Rosalie Woodruff MP | Greens' Health spokesperson
Health Minister, Michael Ferguson’s parroting of an unpredictable, unusually high influenza season this winter is an insult to the staff and patients at the Royal Hobart Hospital. It’s a fiction to say it was unpredictable, when clinicians and staff warned of the risk six months ago.
Over the last six days, the RHH Emergency Department have had two Category 4 escalations, an increase in violent events, and all non-urgent surgeries in the hospital have been cancelled. Working conditions at the Royal were described yesterday by HACSU as “crushing”.
Senior clinicians and the major health agencies called on the Health Minister to meet and plan for the acute winter crisis in April, and got no response.
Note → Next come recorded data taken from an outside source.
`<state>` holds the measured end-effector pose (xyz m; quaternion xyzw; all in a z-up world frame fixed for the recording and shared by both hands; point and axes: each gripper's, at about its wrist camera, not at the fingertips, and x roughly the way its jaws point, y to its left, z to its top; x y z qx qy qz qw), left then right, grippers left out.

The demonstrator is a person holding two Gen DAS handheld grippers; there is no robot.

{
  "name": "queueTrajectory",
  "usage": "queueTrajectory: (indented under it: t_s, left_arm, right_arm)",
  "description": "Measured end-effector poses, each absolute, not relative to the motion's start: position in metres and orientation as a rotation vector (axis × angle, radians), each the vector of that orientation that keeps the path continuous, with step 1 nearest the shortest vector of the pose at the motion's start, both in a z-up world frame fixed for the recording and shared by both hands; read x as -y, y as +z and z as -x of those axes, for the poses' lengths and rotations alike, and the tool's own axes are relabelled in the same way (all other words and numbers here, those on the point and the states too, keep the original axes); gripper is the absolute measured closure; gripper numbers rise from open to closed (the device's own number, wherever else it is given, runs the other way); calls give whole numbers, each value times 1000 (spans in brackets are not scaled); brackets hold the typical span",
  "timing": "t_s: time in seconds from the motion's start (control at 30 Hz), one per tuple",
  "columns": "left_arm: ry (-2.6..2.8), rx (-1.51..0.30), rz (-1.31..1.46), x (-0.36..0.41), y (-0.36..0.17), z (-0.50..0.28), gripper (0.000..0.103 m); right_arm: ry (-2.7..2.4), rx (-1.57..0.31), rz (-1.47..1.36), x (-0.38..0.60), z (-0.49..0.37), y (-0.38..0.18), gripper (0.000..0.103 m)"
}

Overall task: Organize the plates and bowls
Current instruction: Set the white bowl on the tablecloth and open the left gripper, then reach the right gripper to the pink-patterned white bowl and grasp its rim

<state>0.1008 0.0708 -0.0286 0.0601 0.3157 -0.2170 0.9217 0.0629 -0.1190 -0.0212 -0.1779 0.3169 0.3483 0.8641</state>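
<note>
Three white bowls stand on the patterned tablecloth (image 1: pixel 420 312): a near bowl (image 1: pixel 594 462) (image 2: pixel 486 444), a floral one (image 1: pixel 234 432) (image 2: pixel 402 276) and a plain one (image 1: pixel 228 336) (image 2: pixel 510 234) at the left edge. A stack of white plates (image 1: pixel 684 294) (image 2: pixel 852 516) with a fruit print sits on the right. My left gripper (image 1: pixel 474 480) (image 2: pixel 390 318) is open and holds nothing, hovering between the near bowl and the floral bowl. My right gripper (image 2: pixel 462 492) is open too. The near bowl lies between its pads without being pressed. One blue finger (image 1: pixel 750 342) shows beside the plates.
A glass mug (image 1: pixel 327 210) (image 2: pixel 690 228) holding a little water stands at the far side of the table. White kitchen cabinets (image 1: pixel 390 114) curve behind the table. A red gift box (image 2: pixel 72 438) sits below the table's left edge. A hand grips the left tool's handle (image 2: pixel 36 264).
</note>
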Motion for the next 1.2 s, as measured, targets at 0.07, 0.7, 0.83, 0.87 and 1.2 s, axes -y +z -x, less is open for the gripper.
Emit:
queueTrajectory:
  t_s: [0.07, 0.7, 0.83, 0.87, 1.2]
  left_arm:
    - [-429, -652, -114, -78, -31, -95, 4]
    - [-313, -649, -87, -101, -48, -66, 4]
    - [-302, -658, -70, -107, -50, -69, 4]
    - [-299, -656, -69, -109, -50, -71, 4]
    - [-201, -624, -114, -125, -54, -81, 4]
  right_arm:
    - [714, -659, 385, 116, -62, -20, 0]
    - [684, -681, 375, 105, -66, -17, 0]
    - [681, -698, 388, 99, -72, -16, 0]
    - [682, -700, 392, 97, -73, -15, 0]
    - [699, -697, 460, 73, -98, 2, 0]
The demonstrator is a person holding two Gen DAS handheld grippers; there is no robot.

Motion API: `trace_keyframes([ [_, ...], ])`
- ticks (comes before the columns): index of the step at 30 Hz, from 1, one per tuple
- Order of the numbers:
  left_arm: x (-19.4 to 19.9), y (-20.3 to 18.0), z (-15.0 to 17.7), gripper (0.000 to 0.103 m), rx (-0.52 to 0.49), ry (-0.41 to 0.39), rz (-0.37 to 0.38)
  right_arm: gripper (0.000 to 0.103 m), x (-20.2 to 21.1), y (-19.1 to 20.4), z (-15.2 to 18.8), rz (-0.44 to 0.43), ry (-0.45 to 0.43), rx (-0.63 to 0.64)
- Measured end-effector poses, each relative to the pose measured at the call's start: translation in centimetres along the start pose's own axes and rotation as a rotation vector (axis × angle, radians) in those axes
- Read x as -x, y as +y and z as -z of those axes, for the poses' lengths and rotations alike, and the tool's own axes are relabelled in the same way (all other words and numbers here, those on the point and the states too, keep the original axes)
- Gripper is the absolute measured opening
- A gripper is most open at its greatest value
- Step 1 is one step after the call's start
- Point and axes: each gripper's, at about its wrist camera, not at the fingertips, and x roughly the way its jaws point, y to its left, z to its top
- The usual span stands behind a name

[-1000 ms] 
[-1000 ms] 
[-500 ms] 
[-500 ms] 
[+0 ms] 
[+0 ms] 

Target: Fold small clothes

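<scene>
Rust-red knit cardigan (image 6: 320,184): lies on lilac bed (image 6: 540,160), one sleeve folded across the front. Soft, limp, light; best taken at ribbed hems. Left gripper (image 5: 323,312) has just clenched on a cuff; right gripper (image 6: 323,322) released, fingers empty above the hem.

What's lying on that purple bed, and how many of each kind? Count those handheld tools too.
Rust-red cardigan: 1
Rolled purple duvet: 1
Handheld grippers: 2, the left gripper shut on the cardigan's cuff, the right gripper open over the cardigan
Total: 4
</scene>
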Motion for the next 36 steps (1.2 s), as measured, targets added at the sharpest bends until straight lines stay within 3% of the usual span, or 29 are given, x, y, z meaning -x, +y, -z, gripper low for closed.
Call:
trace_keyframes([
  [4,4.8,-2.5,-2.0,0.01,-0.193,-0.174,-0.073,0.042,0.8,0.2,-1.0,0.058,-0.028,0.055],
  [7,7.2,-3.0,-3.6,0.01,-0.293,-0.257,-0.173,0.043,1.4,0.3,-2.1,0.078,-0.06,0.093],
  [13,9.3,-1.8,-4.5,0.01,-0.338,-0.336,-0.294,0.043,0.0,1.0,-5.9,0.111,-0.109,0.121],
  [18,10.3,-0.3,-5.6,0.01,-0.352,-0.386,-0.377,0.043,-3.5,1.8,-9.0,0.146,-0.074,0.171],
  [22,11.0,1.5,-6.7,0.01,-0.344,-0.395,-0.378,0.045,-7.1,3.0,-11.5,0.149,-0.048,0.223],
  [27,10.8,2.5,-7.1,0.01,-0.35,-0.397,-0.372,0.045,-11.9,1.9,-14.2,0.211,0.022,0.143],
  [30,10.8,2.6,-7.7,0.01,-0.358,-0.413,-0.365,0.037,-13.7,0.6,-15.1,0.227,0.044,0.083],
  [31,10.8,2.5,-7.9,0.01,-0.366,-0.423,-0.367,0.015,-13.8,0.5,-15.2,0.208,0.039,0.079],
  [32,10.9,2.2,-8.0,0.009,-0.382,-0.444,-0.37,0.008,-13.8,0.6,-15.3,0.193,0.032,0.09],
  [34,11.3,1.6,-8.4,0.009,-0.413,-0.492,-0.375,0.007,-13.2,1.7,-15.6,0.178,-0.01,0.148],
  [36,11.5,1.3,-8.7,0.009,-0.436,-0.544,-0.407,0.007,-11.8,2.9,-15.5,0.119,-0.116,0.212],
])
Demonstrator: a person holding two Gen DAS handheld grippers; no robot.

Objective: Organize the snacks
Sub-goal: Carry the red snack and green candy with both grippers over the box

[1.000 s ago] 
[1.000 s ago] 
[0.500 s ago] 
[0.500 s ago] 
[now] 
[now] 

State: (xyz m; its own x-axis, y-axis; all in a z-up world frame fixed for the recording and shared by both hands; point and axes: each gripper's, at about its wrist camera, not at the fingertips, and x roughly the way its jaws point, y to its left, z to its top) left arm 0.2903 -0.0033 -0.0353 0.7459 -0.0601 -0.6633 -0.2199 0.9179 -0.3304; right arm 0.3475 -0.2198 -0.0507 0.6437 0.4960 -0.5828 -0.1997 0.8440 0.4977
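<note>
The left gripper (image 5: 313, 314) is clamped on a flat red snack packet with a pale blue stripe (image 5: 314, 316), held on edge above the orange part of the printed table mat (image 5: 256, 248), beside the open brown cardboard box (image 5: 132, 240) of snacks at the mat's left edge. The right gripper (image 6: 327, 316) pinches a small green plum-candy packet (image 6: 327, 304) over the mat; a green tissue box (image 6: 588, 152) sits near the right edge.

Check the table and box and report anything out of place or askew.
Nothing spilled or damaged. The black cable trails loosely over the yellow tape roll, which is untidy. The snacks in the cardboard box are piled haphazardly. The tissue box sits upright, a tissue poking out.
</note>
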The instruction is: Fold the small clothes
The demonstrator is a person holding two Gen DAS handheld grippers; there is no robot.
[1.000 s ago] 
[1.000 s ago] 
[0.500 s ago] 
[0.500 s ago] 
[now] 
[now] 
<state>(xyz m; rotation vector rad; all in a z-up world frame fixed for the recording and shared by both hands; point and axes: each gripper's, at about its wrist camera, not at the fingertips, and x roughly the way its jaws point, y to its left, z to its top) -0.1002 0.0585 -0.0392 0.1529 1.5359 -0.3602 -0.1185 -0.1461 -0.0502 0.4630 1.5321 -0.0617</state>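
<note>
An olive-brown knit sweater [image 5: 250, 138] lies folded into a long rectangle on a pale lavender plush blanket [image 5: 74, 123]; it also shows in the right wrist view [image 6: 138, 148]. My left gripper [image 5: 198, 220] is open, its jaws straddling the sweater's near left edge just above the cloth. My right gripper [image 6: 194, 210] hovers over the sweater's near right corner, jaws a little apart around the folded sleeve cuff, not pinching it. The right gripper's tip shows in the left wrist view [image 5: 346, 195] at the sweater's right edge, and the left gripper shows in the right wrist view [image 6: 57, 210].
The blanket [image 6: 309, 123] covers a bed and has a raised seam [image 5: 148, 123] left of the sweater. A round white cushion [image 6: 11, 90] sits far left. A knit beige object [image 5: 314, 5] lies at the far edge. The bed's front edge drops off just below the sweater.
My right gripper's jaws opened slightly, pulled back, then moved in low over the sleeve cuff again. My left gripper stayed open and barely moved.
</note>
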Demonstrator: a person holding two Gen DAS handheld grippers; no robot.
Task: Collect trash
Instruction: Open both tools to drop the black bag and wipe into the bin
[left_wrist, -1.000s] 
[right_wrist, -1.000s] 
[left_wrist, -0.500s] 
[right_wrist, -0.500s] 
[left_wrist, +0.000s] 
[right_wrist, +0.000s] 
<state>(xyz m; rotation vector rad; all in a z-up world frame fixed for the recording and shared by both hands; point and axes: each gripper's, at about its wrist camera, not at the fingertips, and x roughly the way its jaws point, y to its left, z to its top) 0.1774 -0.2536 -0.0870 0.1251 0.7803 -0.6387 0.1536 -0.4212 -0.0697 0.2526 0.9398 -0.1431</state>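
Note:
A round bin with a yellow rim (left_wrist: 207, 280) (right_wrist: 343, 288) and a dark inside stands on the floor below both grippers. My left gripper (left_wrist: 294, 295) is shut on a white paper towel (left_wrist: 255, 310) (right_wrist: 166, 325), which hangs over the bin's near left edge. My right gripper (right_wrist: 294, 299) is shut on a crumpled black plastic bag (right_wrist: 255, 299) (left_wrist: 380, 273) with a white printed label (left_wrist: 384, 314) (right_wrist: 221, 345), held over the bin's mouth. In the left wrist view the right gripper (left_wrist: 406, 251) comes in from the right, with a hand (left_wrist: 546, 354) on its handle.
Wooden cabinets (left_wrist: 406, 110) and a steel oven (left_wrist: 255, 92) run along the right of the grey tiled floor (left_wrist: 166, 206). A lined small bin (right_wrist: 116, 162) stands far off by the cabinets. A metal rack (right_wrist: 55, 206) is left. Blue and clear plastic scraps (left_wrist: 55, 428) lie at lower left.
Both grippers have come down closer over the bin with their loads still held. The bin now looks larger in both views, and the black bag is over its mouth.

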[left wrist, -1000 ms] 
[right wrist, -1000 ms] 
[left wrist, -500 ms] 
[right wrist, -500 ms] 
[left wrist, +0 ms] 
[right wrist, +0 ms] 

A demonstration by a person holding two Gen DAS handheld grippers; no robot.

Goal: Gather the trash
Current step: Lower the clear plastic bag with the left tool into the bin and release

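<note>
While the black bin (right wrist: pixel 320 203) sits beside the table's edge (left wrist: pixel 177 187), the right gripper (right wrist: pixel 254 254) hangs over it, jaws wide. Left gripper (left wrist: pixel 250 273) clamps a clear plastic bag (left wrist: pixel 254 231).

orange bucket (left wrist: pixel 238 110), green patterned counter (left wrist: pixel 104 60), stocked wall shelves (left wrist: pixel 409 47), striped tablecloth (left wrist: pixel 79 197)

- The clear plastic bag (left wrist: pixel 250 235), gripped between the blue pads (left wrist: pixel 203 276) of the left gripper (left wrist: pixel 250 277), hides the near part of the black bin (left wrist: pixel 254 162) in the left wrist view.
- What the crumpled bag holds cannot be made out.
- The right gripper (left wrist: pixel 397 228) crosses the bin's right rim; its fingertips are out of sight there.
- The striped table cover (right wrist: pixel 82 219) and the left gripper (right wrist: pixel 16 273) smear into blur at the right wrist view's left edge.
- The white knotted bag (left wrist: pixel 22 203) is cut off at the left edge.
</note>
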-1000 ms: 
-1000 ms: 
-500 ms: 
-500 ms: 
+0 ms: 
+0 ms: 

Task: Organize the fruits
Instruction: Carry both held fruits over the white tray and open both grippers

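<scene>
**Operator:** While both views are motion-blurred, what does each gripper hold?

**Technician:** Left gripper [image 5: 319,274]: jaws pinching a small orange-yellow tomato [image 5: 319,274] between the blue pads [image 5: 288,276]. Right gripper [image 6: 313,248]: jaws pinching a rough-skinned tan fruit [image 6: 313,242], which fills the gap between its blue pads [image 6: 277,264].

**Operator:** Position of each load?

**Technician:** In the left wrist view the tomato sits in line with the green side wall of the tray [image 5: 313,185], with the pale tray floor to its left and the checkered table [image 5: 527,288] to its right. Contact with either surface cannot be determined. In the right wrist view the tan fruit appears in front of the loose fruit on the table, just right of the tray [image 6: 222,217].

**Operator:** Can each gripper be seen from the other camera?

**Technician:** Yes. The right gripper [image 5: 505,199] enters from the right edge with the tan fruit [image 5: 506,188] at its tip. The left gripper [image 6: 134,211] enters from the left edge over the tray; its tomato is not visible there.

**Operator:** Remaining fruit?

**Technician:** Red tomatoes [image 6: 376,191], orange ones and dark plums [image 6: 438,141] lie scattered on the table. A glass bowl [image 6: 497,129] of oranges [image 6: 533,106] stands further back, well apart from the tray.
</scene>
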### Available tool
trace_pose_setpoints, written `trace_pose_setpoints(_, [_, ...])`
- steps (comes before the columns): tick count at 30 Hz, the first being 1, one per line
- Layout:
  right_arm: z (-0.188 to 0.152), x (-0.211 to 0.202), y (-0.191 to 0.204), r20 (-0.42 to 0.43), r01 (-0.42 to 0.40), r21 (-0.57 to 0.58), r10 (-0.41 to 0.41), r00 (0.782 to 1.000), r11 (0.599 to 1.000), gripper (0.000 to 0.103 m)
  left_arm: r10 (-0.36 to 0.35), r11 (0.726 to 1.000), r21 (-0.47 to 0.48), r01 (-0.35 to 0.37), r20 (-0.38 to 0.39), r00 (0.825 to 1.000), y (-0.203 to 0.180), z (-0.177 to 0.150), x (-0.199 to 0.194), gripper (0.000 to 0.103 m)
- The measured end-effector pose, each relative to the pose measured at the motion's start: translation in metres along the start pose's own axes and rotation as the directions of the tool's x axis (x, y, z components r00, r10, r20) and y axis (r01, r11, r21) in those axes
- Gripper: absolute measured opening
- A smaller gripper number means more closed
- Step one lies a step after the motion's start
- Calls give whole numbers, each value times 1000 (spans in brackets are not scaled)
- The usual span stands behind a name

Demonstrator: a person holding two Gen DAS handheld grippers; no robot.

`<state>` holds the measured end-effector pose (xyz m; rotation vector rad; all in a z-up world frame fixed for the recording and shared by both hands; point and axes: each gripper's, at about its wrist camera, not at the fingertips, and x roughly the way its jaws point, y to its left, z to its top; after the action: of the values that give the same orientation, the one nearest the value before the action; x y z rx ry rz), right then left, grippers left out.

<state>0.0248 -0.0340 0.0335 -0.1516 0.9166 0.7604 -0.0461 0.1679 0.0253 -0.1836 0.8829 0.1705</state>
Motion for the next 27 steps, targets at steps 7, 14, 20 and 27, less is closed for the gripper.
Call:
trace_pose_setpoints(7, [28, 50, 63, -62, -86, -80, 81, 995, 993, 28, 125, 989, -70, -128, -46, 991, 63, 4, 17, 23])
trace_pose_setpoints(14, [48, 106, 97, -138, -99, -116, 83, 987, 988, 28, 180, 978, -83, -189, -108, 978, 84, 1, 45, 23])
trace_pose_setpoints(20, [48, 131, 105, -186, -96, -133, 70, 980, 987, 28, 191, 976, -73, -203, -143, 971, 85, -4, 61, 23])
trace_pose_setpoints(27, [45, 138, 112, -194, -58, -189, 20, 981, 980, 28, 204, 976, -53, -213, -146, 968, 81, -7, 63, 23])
All the Liberals could manage was a political patch-up strategy after the winter crisis had already begun.
Today’s news that less than 20 per cent of patients are being admitted to a bed in the required 4 hour period at the RHH is deeply concerning, but not surprising. Bed delays increase the risk of dying for elderly and chronically ill patients.
The Medical Staff Association has confirmed the Minister has failed to listen to staff and plan for the Royal’s bed crisis over the past two years. The escalating crisis in the Royal Hobart Hospital will be Michael Ferguson’s legacy.
In May, Coroner Chandler pointed to the Liberals’ failure to provide appropriate staffing levels at the RHH, and not adhering to national benchmarks as factors behind a patient death in 2015. Since then Minister Ferguson has overseen reduced hospital funding, in real terms, in three State Budgets.
Minister Ferguson’s legacy will be a broken public health system, in a worse state than when he took on responsibility. The only way to fix the mess he’s made is to put the money back into community health immediately.